2月24日(土)放送
“生”のかたち 〜難病患者たちのメッセージ〜

写真左:呼吸器をつけて在宅生活を送るALS患者
写真中:手記を寄せた男性患者
写真右:積極的に外に出て活動する患者たち

「ALS」──全身の筋肉が動かなくなる難病で、発症後数年で呼吸する力が衰えるため、患者は、気管切開し、人工呼吸器をつけるか否か=生きるか、死ぬか の選択を迫られる。かつては死に至る病として、告知すらさけられてきた病だったが、ポータブルの人工呼吸機器等の普及、そして四年前に学会で治療の「ALSガイドライン」がまとめられると、呼吸器を装着し、積極的に社会に出て活動する人々が増えてきた。現在日本では7000人といわれる患者のうち、三割が人工呼吸器の装着を選択する。これは世界的にも非常に高い数字である。

そんな中、あるALS患者の呼びかけによって、全国の患者や家族の「人工呼吸器」をめぐる体験記を集めた、「生きる力」が、2006年11月下旬に出版されることになった。
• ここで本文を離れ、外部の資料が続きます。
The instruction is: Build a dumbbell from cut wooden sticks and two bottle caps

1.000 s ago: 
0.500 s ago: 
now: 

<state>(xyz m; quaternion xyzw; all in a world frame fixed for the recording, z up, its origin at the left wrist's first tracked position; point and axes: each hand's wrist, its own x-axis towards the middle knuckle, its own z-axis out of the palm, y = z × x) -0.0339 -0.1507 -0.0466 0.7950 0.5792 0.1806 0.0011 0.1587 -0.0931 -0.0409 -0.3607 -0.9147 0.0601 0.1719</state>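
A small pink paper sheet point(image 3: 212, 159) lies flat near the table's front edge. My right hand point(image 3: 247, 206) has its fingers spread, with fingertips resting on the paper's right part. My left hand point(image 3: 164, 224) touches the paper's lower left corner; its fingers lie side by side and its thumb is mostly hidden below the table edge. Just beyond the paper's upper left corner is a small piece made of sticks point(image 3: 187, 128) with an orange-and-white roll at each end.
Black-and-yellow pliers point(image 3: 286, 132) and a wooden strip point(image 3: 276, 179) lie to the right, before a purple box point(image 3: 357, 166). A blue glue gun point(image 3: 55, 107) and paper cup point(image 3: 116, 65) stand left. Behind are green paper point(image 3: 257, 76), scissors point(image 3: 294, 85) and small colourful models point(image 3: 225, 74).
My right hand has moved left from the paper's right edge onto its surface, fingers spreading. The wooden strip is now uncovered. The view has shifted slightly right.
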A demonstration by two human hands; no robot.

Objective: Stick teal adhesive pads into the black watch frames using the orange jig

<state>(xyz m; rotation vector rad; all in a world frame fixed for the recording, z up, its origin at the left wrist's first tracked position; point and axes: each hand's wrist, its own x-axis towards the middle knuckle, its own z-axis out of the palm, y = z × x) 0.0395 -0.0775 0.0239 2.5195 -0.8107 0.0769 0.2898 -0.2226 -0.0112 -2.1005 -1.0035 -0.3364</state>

そこには、一度は生きることに絶望しながらも、呼吸器によって取り戻した「生への希望」。家族のためにあえて呼吸器装着を拒んで生き ることを選択した「苦渋の決断」。そして、「生と死」の決断を見守る家族の「葛藤」が克明に記されている。

みずからの「生と死の選択」に直面するALSの患者とその家族。昨今、終末医療を巡るさまざまな事件から、「尊厳死」や「死ぬ権利」の問題が議論される中、尊厳ある「生」を選択した人々の告白を読み解くことで、生きることの意味を改めて問う。